BRIEF ->
Work through the records below and copy every line that includes "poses".

AVAILABLE RECORDS ->
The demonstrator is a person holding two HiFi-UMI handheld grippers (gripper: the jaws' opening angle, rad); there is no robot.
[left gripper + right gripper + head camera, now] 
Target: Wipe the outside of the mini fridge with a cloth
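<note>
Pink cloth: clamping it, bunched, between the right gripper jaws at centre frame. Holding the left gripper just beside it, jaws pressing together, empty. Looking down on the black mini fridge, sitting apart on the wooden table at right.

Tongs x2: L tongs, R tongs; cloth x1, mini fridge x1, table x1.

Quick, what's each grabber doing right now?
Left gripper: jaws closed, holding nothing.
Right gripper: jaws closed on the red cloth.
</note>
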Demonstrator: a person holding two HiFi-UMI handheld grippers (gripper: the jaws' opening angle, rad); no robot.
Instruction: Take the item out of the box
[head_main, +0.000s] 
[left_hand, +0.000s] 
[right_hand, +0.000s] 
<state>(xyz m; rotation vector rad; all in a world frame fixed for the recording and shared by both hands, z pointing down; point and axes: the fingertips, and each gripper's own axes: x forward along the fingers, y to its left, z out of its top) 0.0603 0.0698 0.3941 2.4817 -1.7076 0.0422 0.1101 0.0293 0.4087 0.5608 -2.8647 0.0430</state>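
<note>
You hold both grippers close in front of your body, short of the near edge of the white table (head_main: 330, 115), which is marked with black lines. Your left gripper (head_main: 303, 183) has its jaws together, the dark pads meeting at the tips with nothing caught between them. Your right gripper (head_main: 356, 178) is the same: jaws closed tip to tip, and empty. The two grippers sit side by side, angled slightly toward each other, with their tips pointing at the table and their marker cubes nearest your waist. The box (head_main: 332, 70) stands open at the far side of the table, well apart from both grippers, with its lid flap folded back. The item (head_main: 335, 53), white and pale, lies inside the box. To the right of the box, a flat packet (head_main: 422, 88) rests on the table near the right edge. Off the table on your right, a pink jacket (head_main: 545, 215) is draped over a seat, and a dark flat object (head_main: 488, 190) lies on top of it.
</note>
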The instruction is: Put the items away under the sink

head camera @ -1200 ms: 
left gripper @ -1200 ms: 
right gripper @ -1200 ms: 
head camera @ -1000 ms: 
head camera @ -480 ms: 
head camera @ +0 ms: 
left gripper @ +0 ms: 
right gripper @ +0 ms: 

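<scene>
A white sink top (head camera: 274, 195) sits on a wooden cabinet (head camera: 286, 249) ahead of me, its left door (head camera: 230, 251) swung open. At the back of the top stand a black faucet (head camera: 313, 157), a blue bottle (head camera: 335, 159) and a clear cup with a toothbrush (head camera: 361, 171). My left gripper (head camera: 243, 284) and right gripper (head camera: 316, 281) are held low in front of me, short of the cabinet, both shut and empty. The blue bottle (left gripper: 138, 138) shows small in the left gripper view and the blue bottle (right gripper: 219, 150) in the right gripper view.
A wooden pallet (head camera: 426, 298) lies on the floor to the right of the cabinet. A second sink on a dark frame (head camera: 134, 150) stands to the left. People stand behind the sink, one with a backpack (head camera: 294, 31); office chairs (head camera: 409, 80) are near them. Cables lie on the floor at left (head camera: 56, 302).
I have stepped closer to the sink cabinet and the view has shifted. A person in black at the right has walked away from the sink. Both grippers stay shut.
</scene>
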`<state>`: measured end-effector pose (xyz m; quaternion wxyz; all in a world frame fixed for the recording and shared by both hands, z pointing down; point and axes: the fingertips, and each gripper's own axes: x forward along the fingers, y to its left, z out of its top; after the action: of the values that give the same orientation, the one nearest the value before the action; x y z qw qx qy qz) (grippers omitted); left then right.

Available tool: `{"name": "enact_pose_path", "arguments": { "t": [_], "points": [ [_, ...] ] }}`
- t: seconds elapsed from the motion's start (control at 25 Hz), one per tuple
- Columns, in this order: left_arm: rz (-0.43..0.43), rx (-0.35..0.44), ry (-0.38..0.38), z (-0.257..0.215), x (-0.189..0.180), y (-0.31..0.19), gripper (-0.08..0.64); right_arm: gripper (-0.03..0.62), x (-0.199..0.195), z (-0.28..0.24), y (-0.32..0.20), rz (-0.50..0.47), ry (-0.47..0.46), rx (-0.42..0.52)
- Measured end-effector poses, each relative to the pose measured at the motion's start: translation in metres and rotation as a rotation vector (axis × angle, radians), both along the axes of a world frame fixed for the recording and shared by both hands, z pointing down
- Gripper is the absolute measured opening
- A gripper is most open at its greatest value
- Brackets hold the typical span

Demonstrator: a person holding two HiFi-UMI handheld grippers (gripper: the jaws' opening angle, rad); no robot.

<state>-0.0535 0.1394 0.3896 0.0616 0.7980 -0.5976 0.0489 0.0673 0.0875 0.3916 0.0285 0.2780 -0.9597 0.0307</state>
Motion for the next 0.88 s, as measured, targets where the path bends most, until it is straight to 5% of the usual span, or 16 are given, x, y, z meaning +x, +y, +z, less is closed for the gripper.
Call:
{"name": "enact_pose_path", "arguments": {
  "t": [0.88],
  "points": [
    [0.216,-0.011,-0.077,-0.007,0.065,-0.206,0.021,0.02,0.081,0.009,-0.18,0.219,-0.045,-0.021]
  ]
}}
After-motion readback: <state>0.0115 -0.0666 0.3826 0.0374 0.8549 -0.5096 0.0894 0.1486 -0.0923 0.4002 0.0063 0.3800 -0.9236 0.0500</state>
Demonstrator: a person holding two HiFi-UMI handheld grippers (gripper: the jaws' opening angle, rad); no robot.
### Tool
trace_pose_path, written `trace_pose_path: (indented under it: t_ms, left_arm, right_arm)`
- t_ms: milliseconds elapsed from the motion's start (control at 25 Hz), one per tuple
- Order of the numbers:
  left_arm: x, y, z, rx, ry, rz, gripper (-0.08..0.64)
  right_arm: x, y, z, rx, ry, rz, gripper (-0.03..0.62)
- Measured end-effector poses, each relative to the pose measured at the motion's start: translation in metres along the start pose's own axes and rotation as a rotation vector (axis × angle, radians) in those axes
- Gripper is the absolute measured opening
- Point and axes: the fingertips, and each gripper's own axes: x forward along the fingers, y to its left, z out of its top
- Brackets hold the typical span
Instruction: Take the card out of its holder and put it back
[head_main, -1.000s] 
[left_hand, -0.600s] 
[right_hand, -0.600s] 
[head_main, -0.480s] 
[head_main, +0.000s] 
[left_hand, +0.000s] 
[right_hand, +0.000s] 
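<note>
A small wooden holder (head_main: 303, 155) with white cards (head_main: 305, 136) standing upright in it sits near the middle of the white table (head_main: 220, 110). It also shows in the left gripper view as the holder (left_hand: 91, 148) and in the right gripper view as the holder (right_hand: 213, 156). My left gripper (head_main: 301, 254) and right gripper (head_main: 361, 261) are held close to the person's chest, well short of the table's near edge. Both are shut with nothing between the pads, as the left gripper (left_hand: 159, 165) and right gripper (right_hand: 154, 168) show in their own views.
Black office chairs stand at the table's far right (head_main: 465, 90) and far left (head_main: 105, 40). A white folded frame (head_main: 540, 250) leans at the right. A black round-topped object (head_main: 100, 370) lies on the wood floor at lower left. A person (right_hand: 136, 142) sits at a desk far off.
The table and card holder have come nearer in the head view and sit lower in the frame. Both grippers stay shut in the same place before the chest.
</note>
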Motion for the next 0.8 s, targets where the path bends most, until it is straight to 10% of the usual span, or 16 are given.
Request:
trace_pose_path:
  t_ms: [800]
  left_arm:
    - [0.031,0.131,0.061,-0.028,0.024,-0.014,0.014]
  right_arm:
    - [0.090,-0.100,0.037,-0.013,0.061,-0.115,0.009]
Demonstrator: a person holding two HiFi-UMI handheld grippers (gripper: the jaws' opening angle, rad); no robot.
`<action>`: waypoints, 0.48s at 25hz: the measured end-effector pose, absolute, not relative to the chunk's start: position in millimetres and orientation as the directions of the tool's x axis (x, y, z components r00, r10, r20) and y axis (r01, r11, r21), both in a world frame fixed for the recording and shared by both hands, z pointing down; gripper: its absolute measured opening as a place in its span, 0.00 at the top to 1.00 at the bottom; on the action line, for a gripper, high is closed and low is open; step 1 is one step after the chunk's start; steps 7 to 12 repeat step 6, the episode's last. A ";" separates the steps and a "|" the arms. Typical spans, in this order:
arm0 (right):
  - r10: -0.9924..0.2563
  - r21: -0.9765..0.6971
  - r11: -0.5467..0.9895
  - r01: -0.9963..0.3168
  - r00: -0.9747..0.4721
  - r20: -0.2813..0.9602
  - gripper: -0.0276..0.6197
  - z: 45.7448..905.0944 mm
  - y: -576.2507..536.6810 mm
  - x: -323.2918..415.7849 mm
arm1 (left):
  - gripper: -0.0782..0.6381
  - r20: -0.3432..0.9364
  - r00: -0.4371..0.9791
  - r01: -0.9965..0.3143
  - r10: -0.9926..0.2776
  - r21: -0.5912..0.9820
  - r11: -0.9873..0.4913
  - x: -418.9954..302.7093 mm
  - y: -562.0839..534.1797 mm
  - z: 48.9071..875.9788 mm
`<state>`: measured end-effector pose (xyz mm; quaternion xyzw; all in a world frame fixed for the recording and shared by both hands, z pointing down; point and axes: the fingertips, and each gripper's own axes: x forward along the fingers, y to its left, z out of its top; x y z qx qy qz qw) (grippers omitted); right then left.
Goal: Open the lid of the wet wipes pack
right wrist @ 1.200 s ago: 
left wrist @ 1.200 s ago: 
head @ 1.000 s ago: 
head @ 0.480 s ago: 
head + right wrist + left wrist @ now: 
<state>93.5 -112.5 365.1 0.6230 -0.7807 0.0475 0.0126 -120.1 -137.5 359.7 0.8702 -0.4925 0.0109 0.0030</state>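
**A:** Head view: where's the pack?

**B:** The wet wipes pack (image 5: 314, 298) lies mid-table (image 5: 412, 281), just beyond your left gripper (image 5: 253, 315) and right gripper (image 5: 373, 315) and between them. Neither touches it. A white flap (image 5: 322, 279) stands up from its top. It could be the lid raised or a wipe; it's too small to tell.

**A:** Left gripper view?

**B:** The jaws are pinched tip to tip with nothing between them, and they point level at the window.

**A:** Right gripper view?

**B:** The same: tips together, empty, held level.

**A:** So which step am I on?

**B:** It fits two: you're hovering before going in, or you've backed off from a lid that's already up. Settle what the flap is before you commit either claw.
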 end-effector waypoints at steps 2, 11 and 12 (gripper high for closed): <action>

ANSWER TO THE PROBLEM ->
- Measured end-effector poses, each relative to the pose measured at the motion's start: translation in metres and rotation as a rotation vector (axis × angle, radians), both along the axes of a world frame fixed for the recording and shared by both hands, z pointing down
- Measured end-effector poses, each relative to the pose measured at the motion's start: translation in metres along the start pose's own axes and rotation as a rotation vector (axis × angle, radians) in those axes

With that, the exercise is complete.